What is needed. Go through the entries one line at a time, and gather every line that has the word "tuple".

Data extracted from a collection:
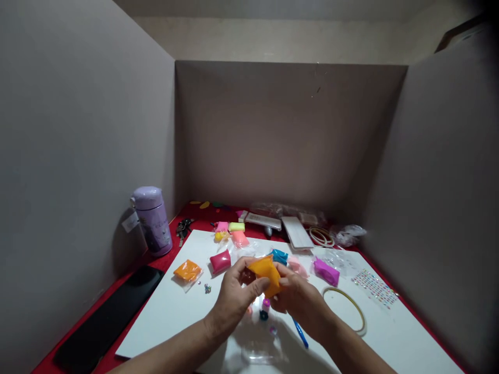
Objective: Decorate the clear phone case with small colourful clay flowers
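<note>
While both hands met above the middle of the white board (167,317), a yellow-orange clay packet (267,271) sat right between them, lifted clear of the surface. The left hand (234,298) had its fingers curled in, thumb and fingertips pinching the packet's left edge. The right hand (298,301) came in from the other side and pinched the packet's right, lower edge, fingers drawn together. So it was a two-handed pinch, with the packet tilted and one corner up.

Just below the hands, small coloured bits (265,306) lay on the board, and a blue tool (301,333) stuck out from under the right wrist. Off to the left was an orange packet (187,270) in clear wrap, with a red packet (220,261) beside it. Behind the hands was a teal packet (279,255), and to the right a magenta packet (326,271). A thin ring (353,306) lay flat near the right forearm, and a sheet of gem stickers (374,285) lay further right.

Further back, a pink packet (239,238) and a pale green packet (236,226) clustered near the board's far edge. A lilac bottle (153,221) stood upright on the red table (171,257) at the left wall, with a black case (113,311) lying in front of it.
</note>
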Tool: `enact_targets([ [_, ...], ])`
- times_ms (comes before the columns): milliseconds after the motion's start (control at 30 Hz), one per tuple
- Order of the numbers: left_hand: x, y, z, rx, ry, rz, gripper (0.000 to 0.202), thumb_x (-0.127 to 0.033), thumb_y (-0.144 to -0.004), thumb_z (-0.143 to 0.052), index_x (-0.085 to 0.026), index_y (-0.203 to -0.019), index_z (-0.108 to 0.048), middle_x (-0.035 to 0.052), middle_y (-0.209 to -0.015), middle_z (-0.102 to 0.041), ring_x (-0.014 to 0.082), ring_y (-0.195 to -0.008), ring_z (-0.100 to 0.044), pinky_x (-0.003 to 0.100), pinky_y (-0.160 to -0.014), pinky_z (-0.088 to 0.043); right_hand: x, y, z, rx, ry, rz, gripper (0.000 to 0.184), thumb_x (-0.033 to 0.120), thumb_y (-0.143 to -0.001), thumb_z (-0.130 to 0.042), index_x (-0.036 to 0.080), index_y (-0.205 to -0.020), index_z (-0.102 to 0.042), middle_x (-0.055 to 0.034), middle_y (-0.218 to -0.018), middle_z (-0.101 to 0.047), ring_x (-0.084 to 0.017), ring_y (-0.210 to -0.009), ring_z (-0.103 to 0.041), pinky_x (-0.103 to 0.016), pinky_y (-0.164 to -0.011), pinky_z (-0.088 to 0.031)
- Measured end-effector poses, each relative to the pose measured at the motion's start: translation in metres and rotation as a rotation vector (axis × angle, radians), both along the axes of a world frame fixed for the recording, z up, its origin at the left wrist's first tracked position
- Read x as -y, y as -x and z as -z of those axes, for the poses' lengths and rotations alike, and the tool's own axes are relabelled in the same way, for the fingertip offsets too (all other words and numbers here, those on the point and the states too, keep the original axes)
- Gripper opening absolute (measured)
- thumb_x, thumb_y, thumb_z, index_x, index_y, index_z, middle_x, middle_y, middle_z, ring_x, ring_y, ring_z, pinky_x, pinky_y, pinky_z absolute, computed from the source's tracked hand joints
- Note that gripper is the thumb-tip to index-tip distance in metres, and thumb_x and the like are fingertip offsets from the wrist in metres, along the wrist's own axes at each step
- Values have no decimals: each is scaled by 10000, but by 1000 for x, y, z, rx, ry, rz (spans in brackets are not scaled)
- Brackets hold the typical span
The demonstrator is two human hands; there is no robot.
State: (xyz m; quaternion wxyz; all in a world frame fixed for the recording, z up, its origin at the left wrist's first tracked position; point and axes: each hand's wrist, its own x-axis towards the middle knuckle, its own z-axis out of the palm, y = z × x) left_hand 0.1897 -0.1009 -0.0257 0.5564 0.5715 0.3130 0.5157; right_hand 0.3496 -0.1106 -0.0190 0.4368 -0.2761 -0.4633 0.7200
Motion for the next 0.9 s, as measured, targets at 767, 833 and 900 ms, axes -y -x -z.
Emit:
enact_targets([
  [767, -17, 13, 2, -143, -4, -310, 278, -429, -840, -609, -189, -953, -525, -25, -765, -590, 135, -695, -609, 260, -671, -495, 5, -89, 15, 1284, -829, 571, 110, 229, -789, -565, 227, -686, -602, -9, -655, -611, -153, -577, -503, -284, -559, -309],
  [833, -17, 13, 5, -150, -23, -363, 270, -443, -852, -589, -191, -919, -518, -34, -716, -567, 125, -652, -578, 243, -633, -471, 6, -88, 16, 1453, -830, 468, 106, 188, -769, -545, 225, -675, -575, -19, -672, -623, -152, -557, -494, -282, -532, -268],
  [900, -18, 13, 8, -136, -21, -384, 279, -465, -872, -550, -189, -886, -511, -35, -688, -554, 117, -613, -545, 236, -602, -453, 6, -87, 21, 1650, -827, 392, 104, 177, -778, -510, 227, -708, -568, -42, -706, -632, -163, -553, -498, -286, -511, -229],
])
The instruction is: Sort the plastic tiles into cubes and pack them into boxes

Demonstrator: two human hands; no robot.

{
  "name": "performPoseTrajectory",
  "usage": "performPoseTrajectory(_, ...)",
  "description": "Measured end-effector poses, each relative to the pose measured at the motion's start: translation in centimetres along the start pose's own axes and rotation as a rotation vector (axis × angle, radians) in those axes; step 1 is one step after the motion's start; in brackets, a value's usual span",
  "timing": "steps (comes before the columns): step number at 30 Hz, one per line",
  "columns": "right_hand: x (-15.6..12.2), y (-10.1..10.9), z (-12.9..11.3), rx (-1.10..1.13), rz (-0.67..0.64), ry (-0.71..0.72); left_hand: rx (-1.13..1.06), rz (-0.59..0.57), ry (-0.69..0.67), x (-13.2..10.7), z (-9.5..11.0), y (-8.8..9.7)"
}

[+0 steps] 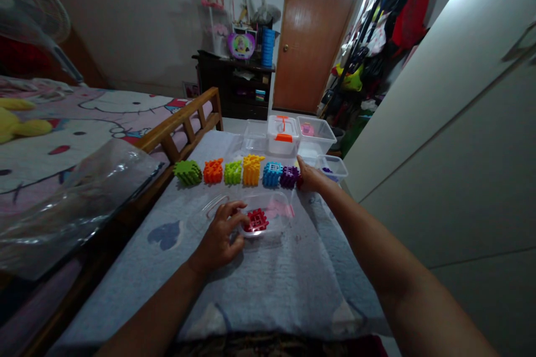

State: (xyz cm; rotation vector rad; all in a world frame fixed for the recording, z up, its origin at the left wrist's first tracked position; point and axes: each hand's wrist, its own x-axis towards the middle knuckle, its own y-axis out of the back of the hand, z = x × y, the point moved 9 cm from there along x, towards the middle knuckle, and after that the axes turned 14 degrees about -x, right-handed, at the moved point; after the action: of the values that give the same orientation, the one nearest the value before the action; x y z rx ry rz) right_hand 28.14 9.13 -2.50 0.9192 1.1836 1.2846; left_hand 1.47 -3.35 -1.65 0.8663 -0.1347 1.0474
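Note:
My left hand (224,233) is at the left side of a shallow clear plastic container (274,199). Its fingers are curved but apart, and a fingertip touches the red interlocking plastic pieces (256,220) lying inside. Farther forward, my right hand (310,176) is closed at the right end of a row of coloured stacks. A bit of red shows under its fingers, beside the purple stack (289,177). Leftward from there stand stacks in blue (272,174), yellow (252,170), lime green (233,172), orange (213,171) and darker green (188,173).
Behind the row are a lidded clear box with an orange handle (283,135), an open clear bin (320,134) and a small container with purple pieces (333,167). A wooden bed rail (184,122) borders the cloth-covered surface (268,290) on the left; a white cabinet (452,139) stands right.

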Motion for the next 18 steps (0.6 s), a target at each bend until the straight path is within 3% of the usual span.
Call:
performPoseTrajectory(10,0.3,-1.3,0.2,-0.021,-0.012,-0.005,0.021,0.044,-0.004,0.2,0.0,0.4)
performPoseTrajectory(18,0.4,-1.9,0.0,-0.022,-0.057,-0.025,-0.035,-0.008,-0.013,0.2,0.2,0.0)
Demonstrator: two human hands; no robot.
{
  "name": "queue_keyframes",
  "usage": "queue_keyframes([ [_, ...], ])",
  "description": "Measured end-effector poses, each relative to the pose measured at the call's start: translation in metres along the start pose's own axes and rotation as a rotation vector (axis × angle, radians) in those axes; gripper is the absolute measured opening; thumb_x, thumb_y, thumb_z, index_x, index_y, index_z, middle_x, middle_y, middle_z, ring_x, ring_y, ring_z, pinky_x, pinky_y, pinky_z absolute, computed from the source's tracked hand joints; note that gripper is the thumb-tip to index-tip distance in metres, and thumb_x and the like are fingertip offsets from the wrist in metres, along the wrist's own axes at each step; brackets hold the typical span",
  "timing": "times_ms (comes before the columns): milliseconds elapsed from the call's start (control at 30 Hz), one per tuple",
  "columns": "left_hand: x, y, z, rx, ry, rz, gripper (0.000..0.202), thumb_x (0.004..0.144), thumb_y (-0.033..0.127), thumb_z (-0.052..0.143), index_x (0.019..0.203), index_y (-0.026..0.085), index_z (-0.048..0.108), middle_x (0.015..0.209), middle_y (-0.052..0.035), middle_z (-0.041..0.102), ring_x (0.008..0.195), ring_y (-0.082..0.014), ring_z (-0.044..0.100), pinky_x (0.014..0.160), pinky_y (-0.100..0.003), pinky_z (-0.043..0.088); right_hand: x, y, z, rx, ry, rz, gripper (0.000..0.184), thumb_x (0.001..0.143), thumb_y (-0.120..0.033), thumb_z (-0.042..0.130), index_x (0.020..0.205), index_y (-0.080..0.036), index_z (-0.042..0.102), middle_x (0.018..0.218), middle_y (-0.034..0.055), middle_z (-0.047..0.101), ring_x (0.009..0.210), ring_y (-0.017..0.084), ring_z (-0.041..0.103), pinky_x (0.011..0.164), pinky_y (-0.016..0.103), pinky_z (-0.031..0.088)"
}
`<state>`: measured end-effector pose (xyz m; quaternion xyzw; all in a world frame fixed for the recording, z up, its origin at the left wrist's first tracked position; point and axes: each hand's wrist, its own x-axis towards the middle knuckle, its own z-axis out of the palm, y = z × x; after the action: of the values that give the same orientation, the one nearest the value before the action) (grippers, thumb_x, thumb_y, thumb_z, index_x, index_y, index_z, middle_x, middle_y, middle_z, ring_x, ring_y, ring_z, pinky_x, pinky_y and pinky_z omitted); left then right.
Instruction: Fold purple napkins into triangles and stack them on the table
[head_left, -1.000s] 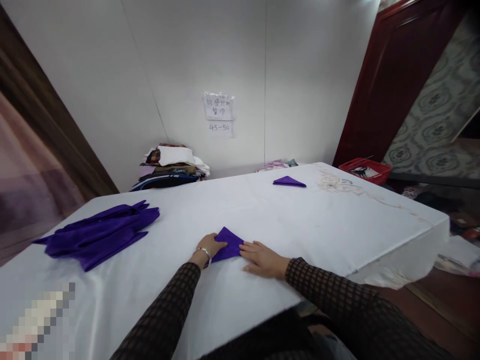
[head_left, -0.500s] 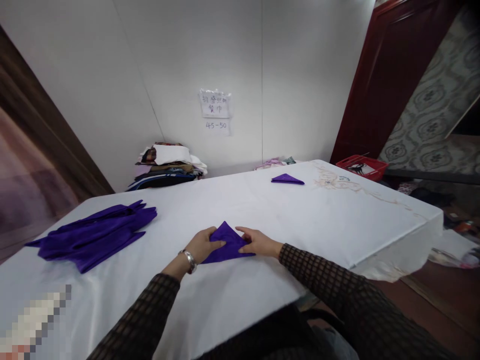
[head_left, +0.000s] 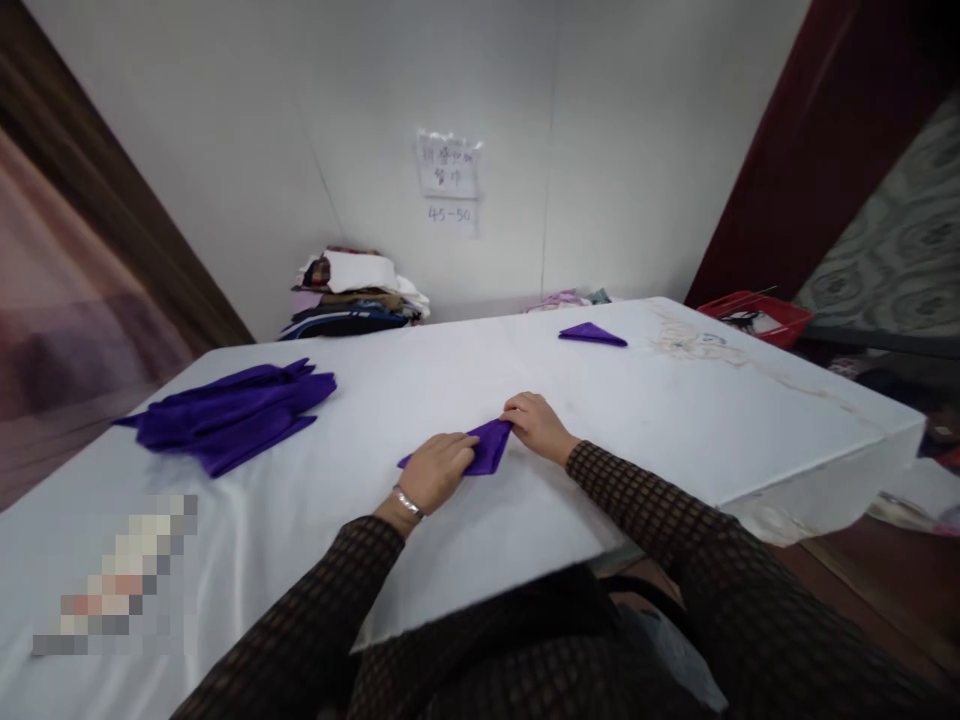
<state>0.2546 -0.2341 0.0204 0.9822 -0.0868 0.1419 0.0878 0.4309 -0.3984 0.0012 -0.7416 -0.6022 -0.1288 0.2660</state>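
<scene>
A purple cloth napkin [head_left: 489, 452], partly folded, lies in front of me on the white-covered table [head_left: 465, 560]. My left hand [head_left: 437, 468] rests over its left part, fingers together and pressing on the cloth, so much of that side is hidden. At the upper right corner, my right hand [head_left: 536, 425] pinches the napkin's edge between thumb and fingers. Farther back stands a folded purple triangle [head_left: 592, 335], apart from both hands. To the left lies a loose heap of purple napkins [head_left: 232, 410].
Stacked clothes [head_left: 352, 295] sit behind the table's far edge, against the wall. A red basket [head_left: 757, 315] is beyond the back right corner. A blurred-out item [head_left: 124, 580] lies at front left. Pale embroidery [head_left: 690, 340] marks the cloth at right.
My right hand has closed on the napkin's corner and moved up and right. My left hand has shifted from the napkin's left edge onto its top. The upright peak has been folded over, and the view has tilted.
</scene>
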Motion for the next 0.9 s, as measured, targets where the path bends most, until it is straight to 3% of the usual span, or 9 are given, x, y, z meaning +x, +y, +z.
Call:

Written solution.
- times_ms (comes before the columns): milliseconds after the motion's start (control at 30 Hz), one per tuple
  "timing": "times_ms (comes before the columns): milliseconds elapsed from the call's start (control at 30 Hz), one per tuple",

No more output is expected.